» **Directions for this task**:
Report each line of the data that has "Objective" somewhere in it.

Source data
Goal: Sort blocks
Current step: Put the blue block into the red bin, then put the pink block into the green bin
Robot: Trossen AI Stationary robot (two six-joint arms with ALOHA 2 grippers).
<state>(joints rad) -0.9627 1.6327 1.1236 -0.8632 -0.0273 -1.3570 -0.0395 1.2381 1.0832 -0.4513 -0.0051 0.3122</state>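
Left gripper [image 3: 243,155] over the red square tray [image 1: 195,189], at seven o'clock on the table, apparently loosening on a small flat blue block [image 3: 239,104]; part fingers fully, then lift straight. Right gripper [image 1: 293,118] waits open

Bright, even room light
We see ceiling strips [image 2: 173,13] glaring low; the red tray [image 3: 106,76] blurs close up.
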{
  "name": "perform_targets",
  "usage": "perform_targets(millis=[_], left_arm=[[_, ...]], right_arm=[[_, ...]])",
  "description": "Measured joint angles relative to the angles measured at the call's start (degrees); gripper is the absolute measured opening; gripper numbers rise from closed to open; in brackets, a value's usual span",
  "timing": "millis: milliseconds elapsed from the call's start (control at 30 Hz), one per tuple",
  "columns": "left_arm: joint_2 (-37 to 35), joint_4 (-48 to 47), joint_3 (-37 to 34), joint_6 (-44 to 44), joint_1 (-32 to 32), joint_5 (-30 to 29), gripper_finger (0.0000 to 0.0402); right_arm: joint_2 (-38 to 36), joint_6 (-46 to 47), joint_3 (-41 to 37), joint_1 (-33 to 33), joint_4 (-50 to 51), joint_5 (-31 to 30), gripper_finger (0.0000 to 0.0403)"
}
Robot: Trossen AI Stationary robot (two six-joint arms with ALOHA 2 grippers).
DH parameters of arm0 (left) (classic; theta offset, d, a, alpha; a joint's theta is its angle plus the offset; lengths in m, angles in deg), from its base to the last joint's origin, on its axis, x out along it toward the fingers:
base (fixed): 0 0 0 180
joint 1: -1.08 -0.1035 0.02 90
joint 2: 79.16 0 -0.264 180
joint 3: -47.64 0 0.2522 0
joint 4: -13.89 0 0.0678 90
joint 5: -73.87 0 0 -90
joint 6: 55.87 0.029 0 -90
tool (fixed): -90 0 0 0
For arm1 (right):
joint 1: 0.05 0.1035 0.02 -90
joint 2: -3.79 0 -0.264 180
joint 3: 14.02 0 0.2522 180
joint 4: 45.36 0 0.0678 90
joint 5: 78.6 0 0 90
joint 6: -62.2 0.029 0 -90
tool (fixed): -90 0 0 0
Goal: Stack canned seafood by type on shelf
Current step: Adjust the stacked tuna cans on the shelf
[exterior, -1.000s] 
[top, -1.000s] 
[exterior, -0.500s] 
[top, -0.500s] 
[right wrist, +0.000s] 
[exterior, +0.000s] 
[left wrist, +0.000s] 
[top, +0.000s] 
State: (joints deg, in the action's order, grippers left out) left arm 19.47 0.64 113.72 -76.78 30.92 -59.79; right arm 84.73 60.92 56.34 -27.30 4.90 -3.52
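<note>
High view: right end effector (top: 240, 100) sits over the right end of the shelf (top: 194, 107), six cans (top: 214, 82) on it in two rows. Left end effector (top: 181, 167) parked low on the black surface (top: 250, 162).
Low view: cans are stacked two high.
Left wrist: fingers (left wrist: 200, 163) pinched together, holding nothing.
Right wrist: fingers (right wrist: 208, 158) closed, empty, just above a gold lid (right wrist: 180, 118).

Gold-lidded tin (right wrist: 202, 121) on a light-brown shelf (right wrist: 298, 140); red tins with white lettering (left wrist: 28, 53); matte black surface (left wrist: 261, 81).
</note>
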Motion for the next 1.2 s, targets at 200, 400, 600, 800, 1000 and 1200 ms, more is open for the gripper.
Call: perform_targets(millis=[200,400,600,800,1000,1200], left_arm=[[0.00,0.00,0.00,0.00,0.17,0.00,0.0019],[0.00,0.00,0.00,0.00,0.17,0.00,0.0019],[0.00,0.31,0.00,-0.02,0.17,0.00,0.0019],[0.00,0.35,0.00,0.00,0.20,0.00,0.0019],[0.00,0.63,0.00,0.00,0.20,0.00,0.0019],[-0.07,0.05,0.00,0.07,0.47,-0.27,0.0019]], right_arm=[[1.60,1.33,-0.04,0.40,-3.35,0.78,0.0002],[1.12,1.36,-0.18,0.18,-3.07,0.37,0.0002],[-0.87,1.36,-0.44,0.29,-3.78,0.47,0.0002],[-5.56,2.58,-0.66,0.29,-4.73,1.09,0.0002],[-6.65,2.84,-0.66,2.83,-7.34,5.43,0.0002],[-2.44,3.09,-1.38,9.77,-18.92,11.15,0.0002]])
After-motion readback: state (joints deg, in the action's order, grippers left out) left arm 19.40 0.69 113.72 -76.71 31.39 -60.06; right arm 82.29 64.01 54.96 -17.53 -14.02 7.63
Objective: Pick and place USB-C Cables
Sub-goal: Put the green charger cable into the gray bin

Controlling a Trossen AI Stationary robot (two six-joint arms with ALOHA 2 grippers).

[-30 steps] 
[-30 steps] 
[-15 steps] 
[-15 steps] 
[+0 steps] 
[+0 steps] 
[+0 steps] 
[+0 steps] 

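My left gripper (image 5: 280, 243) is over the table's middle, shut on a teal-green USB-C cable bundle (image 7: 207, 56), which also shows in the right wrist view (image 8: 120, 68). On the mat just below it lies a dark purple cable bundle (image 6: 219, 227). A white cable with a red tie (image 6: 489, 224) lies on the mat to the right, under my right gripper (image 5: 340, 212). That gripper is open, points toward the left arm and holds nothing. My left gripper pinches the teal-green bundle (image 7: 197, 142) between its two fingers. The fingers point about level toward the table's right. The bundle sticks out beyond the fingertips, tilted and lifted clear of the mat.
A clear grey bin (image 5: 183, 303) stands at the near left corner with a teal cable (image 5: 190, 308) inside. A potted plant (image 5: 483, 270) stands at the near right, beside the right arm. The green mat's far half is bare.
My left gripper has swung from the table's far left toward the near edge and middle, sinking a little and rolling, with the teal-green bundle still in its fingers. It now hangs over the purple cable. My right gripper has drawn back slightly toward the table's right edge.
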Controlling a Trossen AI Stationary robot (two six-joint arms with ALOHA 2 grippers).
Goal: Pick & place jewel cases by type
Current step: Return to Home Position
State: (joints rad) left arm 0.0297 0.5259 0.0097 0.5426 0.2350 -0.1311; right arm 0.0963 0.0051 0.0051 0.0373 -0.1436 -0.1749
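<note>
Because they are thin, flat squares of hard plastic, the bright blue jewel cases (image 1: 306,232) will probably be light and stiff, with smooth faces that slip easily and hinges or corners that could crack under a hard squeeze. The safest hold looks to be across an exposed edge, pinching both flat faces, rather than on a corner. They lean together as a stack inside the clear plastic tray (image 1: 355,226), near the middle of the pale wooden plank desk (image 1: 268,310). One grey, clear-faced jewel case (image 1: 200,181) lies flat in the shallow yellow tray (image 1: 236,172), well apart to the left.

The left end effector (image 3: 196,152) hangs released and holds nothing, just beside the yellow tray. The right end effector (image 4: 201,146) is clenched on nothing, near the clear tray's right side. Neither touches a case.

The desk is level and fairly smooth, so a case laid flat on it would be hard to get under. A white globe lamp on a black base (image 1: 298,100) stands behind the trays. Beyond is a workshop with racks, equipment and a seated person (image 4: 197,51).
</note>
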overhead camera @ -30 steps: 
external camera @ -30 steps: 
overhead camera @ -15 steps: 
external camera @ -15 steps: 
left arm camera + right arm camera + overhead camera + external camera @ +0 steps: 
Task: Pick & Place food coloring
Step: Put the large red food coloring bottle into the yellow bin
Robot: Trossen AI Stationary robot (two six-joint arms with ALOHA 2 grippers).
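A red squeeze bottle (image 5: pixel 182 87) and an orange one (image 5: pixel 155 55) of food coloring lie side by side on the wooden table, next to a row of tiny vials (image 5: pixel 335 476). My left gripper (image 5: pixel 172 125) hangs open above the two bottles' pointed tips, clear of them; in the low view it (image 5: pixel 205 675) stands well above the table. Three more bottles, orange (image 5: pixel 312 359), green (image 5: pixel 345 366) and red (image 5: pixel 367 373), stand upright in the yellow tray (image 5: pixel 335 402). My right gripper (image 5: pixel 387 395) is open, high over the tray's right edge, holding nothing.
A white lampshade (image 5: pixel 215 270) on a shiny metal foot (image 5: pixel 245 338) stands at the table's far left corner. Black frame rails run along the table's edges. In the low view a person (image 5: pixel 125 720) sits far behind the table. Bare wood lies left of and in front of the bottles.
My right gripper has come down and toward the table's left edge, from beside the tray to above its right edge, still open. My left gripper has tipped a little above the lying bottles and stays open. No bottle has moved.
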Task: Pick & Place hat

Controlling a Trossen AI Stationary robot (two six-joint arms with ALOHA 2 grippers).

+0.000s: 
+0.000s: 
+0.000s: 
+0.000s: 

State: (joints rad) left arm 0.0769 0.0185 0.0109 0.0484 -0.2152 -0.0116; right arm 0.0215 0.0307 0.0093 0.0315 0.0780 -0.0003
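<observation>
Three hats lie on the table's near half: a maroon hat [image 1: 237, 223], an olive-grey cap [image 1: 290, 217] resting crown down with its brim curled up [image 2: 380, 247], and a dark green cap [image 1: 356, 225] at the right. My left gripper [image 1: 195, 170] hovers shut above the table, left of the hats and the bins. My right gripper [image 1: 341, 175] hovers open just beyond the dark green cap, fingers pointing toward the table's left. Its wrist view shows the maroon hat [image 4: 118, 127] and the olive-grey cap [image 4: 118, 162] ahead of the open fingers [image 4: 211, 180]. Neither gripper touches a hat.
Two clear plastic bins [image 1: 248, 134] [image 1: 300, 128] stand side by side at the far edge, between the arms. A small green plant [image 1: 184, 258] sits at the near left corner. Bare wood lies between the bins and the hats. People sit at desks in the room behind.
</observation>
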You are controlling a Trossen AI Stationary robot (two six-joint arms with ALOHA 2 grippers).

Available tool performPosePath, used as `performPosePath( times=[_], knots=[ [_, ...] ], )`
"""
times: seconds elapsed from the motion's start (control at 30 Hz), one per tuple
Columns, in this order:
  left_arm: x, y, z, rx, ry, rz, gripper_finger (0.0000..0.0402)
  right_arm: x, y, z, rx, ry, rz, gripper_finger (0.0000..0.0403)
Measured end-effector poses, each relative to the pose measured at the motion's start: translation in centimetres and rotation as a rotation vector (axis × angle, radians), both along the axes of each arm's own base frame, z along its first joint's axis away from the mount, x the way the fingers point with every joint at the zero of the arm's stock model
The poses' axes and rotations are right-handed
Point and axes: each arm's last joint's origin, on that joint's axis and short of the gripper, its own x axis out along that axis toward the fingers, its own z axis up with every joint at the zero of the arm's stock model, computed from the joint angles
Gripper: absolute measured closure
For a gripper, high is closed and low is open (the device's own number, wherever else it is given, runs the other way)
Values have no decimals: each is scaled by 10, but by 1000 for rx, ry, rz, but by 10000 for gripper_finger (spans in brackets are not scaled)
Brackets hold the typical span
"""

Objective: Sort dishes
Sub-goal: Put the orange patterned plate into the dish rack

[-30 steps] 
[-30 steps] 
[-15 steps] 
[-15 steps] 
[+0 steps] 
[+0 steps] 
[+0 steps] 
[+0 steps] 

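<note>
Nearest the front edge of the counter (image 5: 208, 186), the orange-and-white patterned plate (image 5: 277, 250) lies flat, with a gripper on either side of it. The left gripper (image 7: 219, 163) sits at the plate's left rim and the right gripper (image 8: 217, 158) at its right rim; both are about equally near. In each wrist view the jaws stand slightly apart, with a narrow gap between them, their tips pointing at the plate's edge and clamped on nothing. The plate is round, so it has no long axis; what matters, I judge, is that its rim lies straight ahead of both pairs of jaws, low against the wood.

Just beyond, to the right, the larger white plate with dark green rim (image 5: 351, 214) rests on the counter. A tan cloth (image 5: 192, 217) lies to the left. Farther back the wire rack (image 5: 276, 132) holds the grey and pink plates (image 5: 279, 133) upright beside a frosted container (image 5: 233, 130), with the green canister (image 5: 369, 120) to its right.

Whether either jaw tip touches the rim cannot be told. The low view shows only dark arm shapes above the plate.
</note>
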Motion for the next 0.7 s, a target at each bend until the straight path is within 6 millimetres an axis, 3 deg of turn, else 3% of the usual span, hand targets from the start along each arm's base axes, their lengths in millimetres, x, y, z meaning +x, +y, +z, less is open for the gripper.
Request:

» **Task solution**:
Objective: Pick and place USB-C Cables
Objective: Sort dishes

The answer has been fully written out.